= TASK ITEM =
Every line of the data is to be transcribed as it stands.

Stored entries
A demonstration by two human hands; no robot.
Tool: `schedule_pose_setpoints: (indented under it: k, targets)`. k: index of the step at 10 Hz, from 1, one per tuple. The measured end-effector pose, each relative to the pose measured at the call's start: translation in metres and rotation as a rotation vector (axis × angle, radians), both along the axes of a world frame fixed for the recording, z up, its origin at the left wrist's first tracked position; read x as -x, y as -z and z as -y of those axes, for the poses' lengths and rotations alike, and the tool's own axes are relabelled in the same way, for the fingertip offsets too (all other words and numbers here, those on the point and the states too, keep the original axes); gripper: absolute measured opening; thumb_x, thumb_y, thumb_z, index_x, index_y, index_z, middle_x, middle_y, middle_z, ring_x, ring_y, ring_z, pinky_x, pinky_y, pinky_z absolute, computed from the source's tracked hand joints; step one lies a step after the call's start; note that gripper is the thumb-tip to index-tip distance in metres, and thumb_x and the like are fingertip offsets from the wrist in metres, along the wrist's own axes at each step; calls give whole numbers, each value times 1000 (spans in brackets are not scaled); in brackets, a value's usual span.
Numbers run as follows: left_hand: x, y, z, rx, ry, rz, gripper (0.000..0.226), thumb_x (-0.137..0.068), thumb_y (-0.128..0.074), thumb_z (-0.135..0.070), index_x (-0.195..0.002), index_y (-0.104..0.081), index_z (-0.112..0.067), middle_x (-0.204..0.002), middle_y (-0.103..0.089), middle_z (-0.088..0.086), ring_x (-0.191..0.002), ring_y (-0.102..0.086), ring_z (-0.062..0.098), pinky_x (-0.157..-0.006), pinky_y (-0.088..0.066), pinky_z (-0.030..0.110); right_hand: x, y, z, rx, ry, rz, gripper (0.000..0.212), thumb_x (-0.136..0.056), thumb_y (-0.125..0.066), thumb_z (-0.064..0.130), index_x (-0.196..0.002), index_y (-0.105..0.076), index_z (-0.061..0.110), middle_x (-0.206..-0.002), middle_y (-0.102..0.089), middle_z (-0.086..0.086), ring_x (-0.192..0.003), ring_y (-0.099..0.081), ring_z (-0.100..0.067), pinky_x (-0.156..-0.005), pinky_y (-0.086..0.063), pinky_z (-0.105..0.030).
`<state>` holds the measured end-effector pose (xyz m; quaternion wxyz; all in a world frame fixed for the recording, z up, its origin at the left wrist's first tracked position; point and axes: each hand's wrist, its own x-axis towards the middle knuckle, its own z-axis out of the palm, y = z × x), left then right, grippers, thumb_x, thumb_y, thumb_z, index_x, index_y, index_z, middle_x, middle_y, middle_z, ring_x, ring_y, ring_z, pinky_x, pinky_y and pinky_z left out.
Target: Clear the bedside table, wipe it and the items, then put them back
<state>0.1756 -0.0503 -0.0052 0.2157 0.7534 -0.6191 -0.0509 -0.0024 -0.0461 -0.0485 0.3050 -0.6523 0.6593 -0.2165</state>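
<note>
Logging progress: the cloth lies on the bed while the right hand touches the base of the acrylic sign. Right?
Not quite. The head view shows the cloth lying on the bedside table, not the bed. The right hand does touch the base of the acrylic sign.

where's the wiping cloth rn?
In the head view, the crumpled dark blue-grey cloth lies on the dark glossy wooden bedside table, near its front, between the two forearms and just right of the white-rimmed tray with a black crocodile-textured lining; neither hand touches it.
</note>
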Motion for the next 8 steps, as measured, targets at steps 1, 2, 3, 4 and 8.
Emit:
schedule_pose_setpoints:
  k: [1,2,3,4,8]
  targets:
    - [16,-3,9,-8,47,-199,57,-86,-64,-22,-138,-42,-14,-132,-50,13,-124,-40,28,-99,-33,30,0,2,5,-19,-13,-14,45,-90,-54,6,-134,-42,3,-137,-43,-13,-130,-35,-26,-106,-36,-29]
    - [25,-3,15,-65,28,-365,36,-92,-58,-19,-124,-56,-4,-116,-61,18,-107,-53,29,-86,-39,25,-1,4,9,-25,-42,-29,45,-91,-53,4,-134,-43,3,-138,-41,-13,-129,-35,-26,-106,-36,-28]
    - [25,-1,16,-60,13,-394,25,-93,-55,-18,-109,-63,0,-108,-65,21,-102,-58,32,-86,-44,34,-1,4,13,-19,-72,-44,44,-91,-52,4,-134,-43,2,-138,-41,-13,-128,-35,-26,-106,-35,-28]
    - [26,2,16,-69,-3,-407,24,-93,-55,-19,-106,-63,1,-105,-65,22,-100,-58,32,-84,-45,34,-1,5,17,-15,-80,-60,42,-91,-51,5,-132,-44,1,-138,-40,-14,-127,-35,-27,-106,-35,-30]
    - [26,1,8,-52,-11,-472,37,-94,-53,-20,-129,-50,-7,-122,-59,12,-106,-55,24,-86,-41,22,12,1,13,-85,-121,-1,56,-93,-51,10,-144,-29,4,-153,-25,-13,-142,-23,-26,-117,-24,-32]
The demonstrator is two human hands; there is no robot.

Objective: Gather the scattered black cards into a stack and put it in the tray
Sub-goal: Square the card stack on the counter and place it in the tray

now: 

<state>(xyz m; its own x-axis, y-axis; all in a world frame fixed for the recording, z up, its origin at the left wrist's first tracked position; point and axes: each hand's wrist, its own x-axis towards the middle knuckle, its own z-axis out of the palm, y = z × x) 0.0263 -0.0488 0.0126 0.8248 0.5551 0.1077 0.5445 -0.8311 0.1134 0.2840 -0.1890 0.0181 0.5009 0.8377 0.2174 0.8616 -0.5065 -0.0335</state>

= REPLY TO THE EXERCISE =
A demonstration by two human hands; no robot.
Tool: `schedule_pose_setpoints: (indented under it: k, targets)`. k: index of the step at 10 Hz, from 1, one per tuple. The measured end-effector pose, each relative to the pose measured at the call's start: translation in metres and rotation as a rotation vector (axis × angle, radians), both along the axes of a world frame fixed for the recording, z up, its origin at the left wrist's first tracked position; read x as -x, y as -z and z as -y of those axes, for the poses' lengths and rotations alike, and the tool's own axes are relabelled in the same way, for the fingertip offsets too (all other words and numbers here, those on the point and the states too, keep the original axes); gripper: absolute measured opening; thumb_x, thumb_y, thumb_z, index_x, index_y, index_z, middle_x, middle_y, middle_z, ring_x, ring_y, ring_z, pinky_x, pinky_y, pinky_z absolute, computed from the source's tracked hand joints; step one lies a step after the call's start; note that gripper is the thumb-tip to index-tip distance in metres, and thumb_x and the like are fingertip offsets from the wrist in metres, along the wrist's own axes at each step; calls give whole numbers, each value times 1000 (spans in brackets are not scaled); in brackets, a value's usual span.
Numbers run as follows: left_hand: x, y, z, rx, ry, rz, gripper (0.000..0.226), thumb_x (-0.137..0.068), thumb_y (-0.128..0.074), thumb_z (-0.135..0.070), index_x (-0.195..0.002), index_y (-0.104..0.081), index_z (-0.112..0.067), middle_x (-0.204..0.002), middle_y (-0.103..0.089), middle_z (-0.088..0.086), ring_x (-0.191..0.002), ring_y (-0.102..0.086), ring_z (-0.062..0.098), pinky_x (-0.157..-0.006), pinky_y (-0.088..0.066), pinky_z (-0.030..0.110); right_hand: x, y, z, rx, ry, rz, gripper (0.000..0.212), thumb_x (-0.136..0.056), thumb_y (-0.125..0.066), thumb_z (-0.064..0.130), index_x (-0.196..0.002), index_y (-0.105..0.076), index_z (-0.061..0.110), middle_x (-0.206..-0.002), middle_y (-0.102..0.089), middle_z (-0.086..0.086), ring_x (-0.192..0.003), ring_y (-0.099..0.081), ring_z (-0.100..0.067), pinky_x (-0.156..-0.005), pinky_y (-0.086..0.063), pinky_z (-0.105..0.030).
`<state>` holds the measured end-effector pose (xyz m; quaternion wxyz; all in a world frame fixed for the recording, z up, its origin at the left wrist's first tracked position; point and axes: each hand's wrist, its own x-axis towards the middle knuckle, its own z-axis out of the palm, y = z × x), left then right, grippers, thumb_x, thumb_y, thumb_z, index_x, index_y, index_z, middle_x, middle_y, middle_z, ring_x, ring_y, ring_z, pinky_x, pinky_y and pinky_z left out.
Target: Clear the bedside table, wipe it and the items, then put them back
<state>0.1756 -0.0503 -0.0052 0.2157 0.7534 -0.6191 -0.0509 -0.0024 -0.0461 -0.0485 0.3050 -0.6523 0.6593 -0.2165</state>
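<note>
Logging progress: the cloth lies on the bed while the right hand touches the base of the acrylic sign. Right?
Not quite. The head view shows the cloth lying on the bedside table, not the bed. The right hand does touch the base of the acrylic sign.

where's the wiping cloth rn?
In the head view, the crumpled dark blue-grey cloth lies on the dark glossy wooden bedside table, near its front, between the two forearms and just right of the white-rimmed tray with a black crocodile-textured lining; neither hand touches it.
</note>
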Motion for the next 8 steps, as measured, targets at steps 1, 2, 3, 4 and 8.
Emit:
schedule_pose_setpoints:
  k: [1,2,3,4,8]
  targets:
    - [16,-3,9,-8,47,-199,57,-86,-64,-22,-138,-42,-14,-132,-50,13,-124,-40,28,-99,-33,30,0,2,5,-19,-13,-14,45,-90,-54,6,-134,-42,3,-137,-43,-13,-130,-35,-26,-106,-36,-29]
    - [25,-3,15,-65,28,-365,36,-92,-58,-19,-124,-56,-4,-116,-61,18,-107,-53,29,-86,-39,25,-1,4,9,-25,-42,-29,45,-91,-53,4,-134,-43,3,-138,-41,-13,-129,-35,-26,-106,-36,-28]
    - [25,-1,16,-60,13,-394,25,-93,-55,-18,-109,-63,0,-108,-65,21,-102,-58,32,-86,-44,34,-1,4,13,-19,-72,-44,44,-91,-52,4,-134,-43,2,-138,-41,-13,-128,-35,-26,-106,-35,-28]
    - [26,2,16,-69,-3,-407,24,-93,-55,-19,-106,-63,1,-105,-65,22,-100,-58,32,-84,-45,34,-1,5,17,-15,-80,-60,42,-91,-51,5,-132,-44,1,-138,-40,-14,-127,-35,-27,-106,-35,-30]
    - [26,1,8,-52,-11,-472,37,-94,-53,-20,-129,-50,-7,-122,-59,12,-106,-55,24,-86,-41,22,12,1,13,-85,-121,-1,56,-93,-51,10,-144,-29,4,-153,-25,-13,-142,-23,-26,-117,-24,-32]
The demonstrator is two human hands; there is no robot.

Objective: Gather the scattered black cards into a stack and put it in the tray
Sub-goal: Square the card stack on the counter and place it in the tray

now: 

<state>(xyz m; its own x-axis, y-axis; all in a world frame fixed for the recording, z up, its origin at the left wrist's first tracked position; point and axes: each hand's wrist, its own x-axis towards the middle knuckle, its own z-axis out of the palm, y = z × x) 0.0263 -0.0488 0.0126 0.8248 0.5551 0.1077 0.5445 -0.8311 0.1134 0.2840 -0.1890 0.0181 0.5009 0.8377 0.2174 0.8616 -0.5065 -0.0335</state>

Nothing further is required for this exercise.